7. Limitations of the study and directions for future research
7.1 Study limitations
The study had two limitations. Data collection was the first limitation. This is because the data collection process happened at the height of the COVID-19 pandemic, and this affected the number of SEs that could participate in the study. This in turn affected the sample size. The second and last limitation pertaining to this study is that the study was based only on SEs within the Eastern Cape Province of South Africa. There may be a need to be expansive not only in terms of SE activity but also location.
7.2 Directions for future research
Future studies can prioritise more research into SEP against other factors. The focus in this study was on management practices and dynamic capabilities but the breadth of extension can be widened. This may include exploring the role of individual characteristics exhibited by the social entrepreneur into how this influences SEP. There may also be an opportunity to explore the interaction that potentially exists between these individual characteristics as well as dynamic capabilities in informing SEP. This interaction appears important considering the role of the environment in informing SEP (Tucker and Croom, 2021). Future research may also look at how ownership influences the role of SP and SEP.

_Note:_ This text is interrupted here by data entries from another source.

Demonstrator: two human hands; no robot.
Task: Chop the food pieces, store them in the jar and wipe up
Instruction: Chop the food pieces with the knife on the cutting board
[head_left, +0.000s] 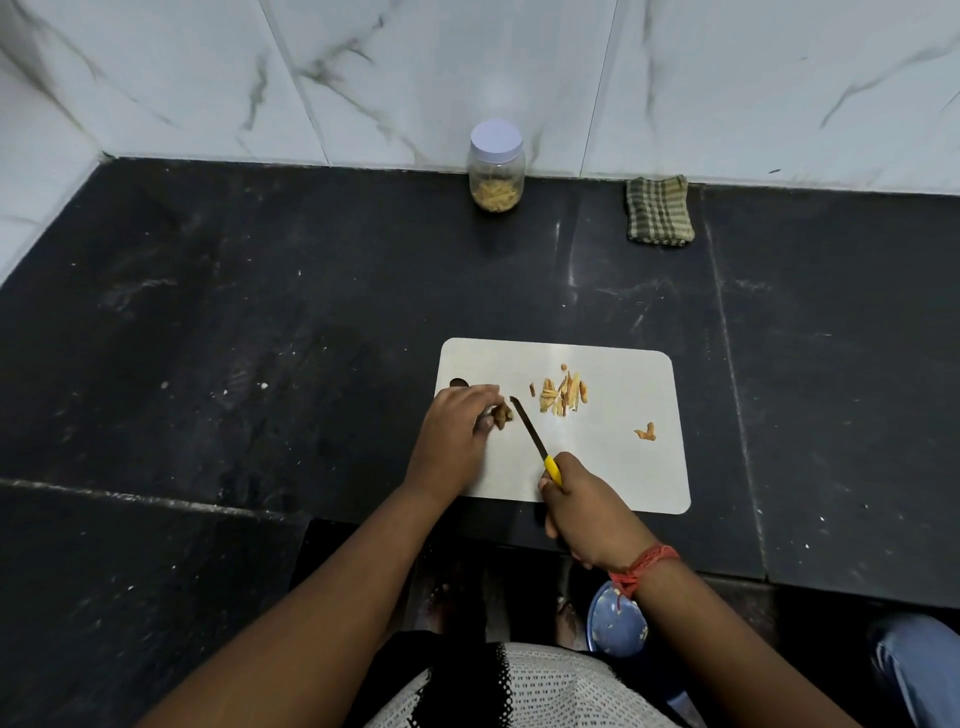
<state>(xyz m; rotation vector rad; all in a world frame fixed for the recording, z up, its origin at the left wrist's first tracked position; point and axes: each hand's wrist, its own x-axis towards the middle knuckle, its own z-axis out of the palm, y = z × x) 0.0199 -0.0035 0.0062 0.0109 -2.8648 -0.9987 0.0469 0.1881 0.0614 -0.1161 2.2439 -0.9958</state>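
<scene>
A white cutting board (613, 467) lies on the black counter. My left hand (457, 431) pinches a brown food piece (503, 414) at the board's left side. My right hand (587, 506) grips the yellow handle of a knife (527, 426), its blade pointing up-left with the tip just right of the food piece. A small heap of cut strips (563, 395) lies mid-board, and one stray piece (645, 431) sits to the right. A clear jar (496, 166) with a white lid, partly filled with cut pieces, stands by the back wall.
A folded green checked cloth (658, 210) lies at the back right by the marble wall. Below the counter's front edge stands a blue bowl (613, 621). Someone's jeans-clad leg (914, 670) is at the lower right. Black counter (260, 338) spreads left.
</scene>
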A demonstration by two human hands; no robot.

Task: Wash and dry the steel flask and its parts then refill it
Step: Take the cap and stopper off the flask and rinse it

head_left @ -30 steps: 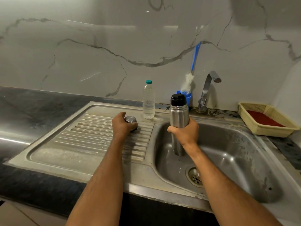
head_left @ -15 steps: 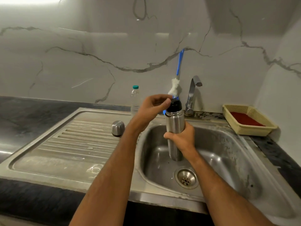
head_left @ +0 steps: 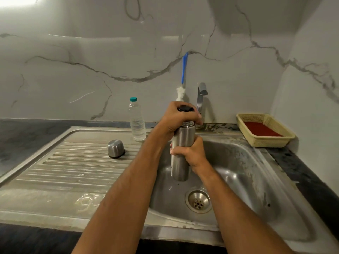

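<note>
Over the sink (head_left: 247, 162), the steel flask (head_left: 180, 158) stands upright in mid-air, gripped round its body by the right hand (head_left: 192, 153). The left hand (head_left: 178, 118) wraps the black stopper (head_left: 185, 108). If the stopper frees suddenly, the smooth flask could slip and drop into the basin. Its steel cup (head_left: 116, 149) rests on the drainboard, where a passing forearm could knock it.

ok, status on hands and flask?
Left hand grips black stopper. Right hand grips flask, upright over sink. Nothing in the way.

brushed steel flask (head_left: 180, 158), glossy marble wall (head_left: 91, 61)
</note>
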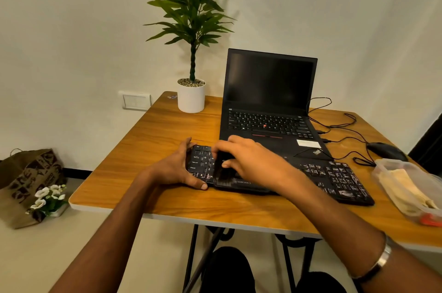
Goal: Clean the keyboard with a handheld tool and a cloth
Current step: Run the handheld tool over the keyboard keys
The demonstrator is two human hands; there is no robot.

Future research can also consider incorporating a qualitative approach to understanding how management practices and dynamic capabilities are important within SEs. Furthermore, future research can test management practices and dynamic capabilities against other indicators of performance. This study acknowledges the efforts by Urban and Gaffurini (2017) in advancing this cause and the study encourages other researchers in the African context to follow suit. This research narrowed focus on SEP; other indicators that can be used can include sustainability outcomes. These outcomes have been prioritised as important for the future of SEs (Mendez-Picazo et al., 2020).